Olive yang melihat Ara seperti itu lantas menghembuskan napas lega sekaligus bersandar di rak buku yang berisikan comic.
Sebenarnya, Olive tak mempunyai niat sama sekali untuk membeli apapun di toko buku. Ia hanya mencari cara untuk menghindari topik itu saja.
"Olive!" Pekik Ara yang memegang buku novelnya diangkat ke udara sambil berlari kecil bak anak-anak yang sedang gembira karena dibelikan balon. "Ada apa?"
"Lihat! Aku menemukan buku ini! Sebenarnya covernya tidak terlalu menarik, tetapi aku tertarik dengan sinopsisnya."
Olive mengerutkan dahinya, sejak kapan Ara menyukai hal-hal yang berbau dengan horror atau mystery/thriller? Ah, biarkan lah.
"Sejak kapan?" Tanya Olive. "Apanya yang sejak kapan?"
Olive berdecak melihat sahabatnya yang tidak peka, "kau menyukai genre itu?"
"Itu apa?" Tanya Ara lagi. Olive mendengus dengan kasar, "horror atau thriller?"
"Oohh, entahlah. Aku hanya tertarik, bukan berarti aku suka, 'kan?" Tanya Ara sambil tersenyum senang.
Olive merebut buku yang dipegang Ara dari si empunya, lalu membaca sinopsisnya. Seketika wajahnya kembali pucat. "Pacarnya yang sudah meninggal?" Tanya Olive lirih.
Ara mengangguk dengan semangat, "ya! Sangat misterius sekali bukan? Lalu siapa yang mengirim surat di loker sekolahnya setiap hari? Uuuhh atuut!!" Kata Ara sambil tertawa.
Olive menelan salivanya dengan susah payah sebelum menjawab, "baiklah, ada lagi tidak yang kau inginkan?"
Ara menaikkan sebelah alisnya, "kau tidak beli apa-apa? Padahal 'kan kau yang mengajakku ke toko buku."
Olive hanya menggaruk pelipisnya, "aku sudah beli barusan, ayo kita ke kasir." Ucapnya bohong.
-
"Aku pulang!" Pekik Ara saat membuka pintu utama rumahnya. Tetapi, tidak ada jawaban sama sekali. "Mama? Papa? Apa kalian disana? Kak Jackson?"
Kakinya yang jenjang berjalan kearah kamar orangtuanya. Saat ia membuka pintu kamar kedua orangtuanya, tidak ada siapapun.
Kini ia berlari keatas dan menuju kamar kakaknya, namun hasilnya nihil. Mereka semua tak ada. Lalu mereka pergi kemana hingga meninggalkan Ara sendiri di rumah? Tanpa siapapun yang menemaninya.

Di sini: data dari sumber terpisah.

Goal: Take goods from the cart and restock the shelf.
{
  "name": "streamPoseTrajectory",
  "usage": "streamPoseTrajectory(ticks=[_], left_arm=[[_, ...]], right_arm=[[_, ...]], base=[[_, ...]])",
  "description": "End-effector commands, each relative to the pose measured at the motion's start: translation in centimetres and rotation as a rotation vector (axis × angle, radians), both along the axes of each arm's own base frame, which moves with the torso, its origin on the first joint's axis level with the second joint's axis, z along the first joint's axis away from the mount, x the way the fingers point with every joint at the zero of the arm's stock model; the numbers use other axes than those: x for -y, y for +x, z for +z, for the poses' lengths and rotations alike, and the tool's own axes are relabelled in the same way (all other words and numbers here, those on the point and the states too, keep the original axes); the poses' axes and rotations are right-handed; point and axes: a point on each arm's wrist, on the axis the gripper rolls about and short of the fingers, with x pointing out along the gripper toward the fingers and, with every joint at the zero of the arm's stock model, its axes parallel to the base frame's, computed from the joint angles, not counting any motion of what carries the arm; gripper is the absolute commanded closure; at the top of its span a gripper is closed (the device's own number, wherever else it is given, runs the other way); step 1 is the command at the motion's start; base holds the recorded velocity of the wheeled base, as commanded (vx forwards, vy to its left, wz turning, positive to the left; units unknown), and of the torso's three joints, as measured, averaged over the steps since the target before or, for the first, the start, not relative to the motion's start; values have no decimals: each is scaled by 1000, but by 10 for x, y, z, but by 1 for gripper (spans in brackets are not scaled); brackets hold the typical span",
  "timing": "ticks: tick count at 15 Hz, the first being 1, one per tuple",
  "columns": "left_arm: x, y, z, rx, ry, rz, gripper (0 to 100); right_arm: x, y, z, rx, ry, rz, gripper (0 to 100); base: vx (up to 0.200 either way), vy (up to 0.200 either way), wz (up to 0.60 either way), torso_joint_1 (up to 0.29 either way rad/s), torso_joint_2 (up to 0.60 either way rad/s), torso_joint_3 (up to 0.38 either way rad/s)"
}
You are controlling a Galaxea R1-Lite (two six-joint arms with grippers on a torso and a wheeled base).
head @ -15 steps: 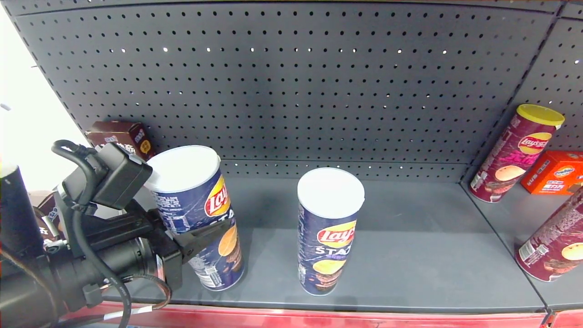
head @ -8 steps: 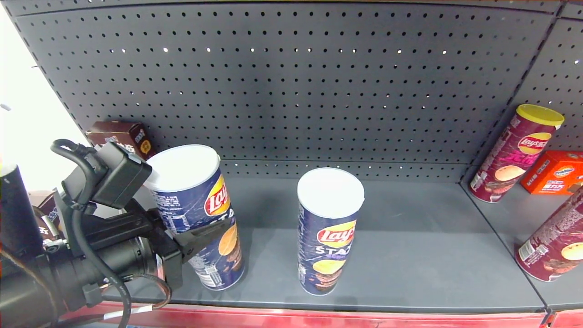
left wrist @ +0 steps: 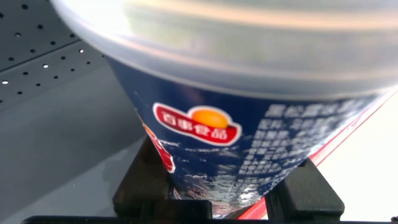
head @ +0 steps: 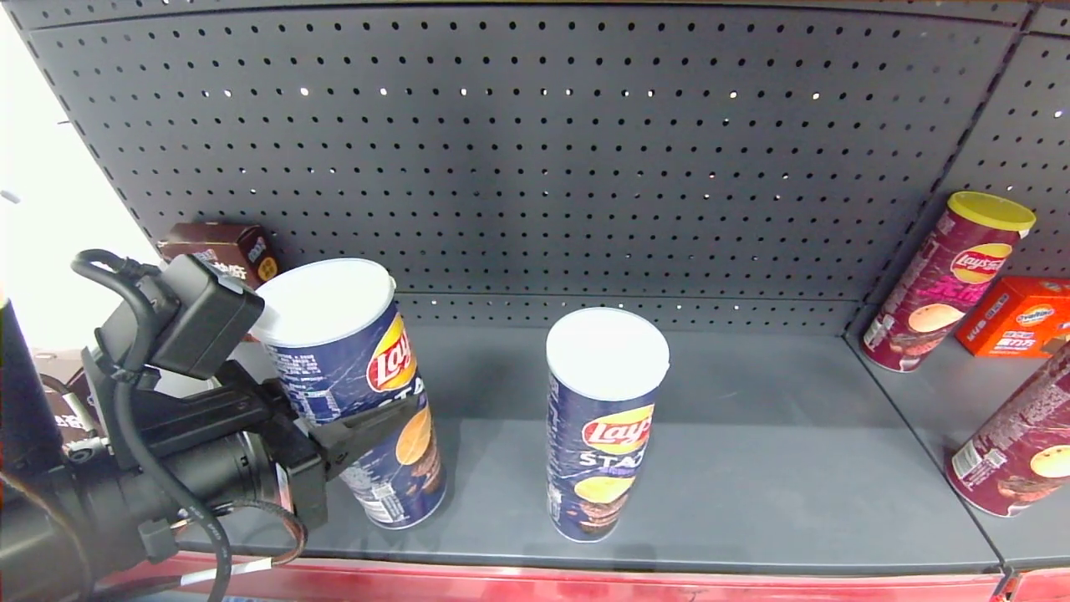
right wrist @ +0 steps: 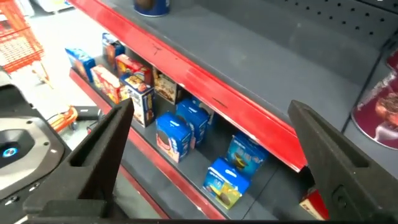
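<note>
You are looking at a grey shelf with a pegboard back. A blue can is standing upright near its middle, a tilted blue can is leaning at the left front, and a brown box is sitting at the back left. In the next bay to the right, a yellow-lidded maroon can, an orange box and another maroon can are resting

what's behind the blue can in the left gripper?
A brown box sits further back and to the robot's left, against the pegboard back panel. The box's lower part and the shelf surface right behind the blue can are covered.
</note>
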Motion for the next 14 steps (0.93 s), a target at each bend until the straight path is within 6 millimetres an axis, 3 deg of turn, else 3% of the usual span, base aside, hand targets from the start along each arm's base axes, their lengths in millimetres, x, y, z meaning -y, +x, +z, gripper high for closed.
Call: streamPoseTrajectory(ticks=[1, 6, 11, 14], left_arm=[[-1, -1, 1, 6, -4, 0, 100], [0, -2, 3, 21, -13, -5, 100], [0, -2, 5, 29, -16, -8, 100], [0, -2, 6, 32, -18, -19, 100]], right_arm=[[1, 1, 0, -10, 8, 37, 0], [0, 1, -1, -57, 57, 49, 0], [-1, -1, 0, -96, 136, -246, 0], [0, -1, 0, -91, 141, -322, 0]], base=[[0, 0, 0, 0, 0, 0], [0, 0, 0, 0, 0, 0], [0, 0, 0, 0, 0, 0], [0, 0, 0, 0, 0, 0]])
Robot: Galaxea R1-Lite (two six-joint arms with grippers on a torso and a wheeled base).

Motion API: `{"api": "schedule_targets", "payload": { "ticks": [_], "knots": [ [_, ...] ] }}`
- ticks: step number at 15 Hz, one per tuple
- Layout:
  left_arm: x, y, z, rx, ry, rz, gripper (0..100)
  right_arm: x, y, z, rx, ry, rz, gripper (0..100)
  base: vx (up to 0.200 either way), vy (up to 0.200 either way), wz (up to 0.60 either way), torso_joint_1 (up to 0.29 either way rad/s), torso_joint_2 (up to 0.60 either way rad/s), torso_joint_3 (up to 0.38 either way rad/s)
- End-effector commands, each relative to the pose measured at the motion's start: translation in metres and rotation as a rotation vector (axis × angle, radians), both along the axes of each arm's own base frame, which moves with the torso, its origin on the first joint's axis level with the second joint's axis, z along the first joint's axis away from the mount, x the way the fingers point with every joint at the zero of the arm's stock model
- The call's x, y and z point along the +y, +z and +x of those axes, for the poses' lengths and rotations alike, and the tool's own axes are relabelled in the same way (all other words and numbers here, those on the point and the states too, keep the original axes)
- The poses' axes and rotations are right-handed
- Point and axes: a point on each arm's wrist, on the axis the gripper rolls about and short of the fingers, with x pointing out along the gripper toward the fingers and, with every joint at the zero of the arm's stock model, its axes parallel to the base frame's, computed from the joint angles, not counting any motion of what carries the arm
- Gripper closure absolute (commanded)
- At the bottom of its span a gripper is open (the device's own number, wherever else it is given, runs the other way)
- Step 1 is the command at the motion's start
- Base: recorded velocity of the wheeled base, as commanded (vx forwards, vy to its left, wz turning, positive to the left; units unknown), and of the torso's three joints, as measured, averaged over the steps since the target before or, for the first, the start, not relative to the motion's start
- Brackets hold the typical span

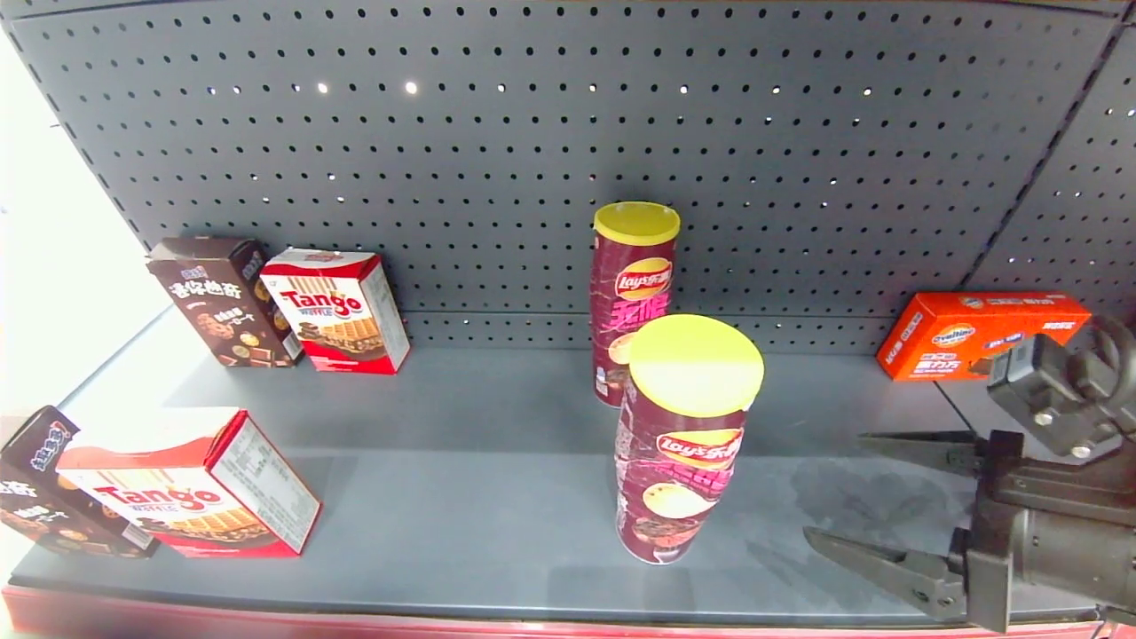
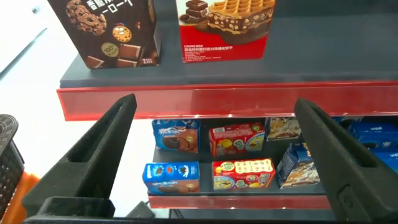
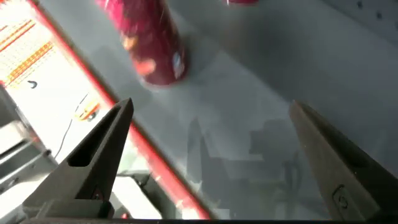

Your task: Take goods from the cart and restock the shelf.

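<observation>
Right gripper (image 1: 836,486): we see it wide, empty, near the front can (image 1: 682,444).
Left gripper (image 2: 214,104): we see it wide, empty.

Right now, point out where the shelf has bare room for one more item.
Widest bare stretch of shelf: between the front wafer box and the front chips can, running back to the pegboard. A smaller patch lies between that can and the orange box, with the open right end effector over it. The left end is crowded.
</observation>
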Motion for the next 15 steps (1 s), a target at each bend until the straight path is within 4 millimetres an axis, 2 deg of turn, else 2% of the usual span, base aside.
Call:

Mendengus dengan kasar dan langsung melompat kearah kasurnya yang empuk, ia berdiam diri disana dengan tatapan kosong dan pikiran yang kemana-mana.
Mama papa kemana?
Kak Jackson kemana?
Aku sendiri.
Dion kemana?
Bagaimana prosesnya?
Apakah lancar? Atau tidak?
Pasti lancar.
Ia akan sembuh.
Ia akan cepat kembali.
Ia akan pulang dengan pelukan dan senyumannya yang hangat untukku.
Ia akan tetap mengenaliku, 'kan?
Sudah berapa lama ya kita berpisah?
Kau tak kunjung pulang juga.
Aku merindukanmu, sangat.
Seketika ponselnya bergetar menandakan ada telpon masuk. Ara berpikiran bahwa orangtuanya lah yahg menelponnya, atau Jackson, atau mungkin Dion. Tetapi ekspektasi selalu berbanding terbalik dengan realitanya.
Dia, si pemilik nomor asing.
Ara hanya diam melihat layar ponselnya hingga telpon itu mati dengan sendirinya. Saat sudah mati, ia langsung cek recents phone diallernya. Rata-rata hampir nomor asing tak dikenal berasal dari luar negeri. London.
Ara sendiri tak mengerti, orang tersebut menelponnya dengan nomor yang berbeda-beda. Sungguh, mungkin Ara akan memberi orang itu sebagai julukan 'this year: manusia anonim terniat 2017'.
Ia menggenggam erat ponselnya tersebut, tetapi langsung ada pesan masuk yang baru saja menelponnya.
Unknown number : jangan bosan-bosan padaku ya, aku sangat menyayangimu. X
H+1015
Kini kepalanya sakit karena ponselnyaterlepas dari genggamannya dan mendarat dengan mulus ke kepalanya.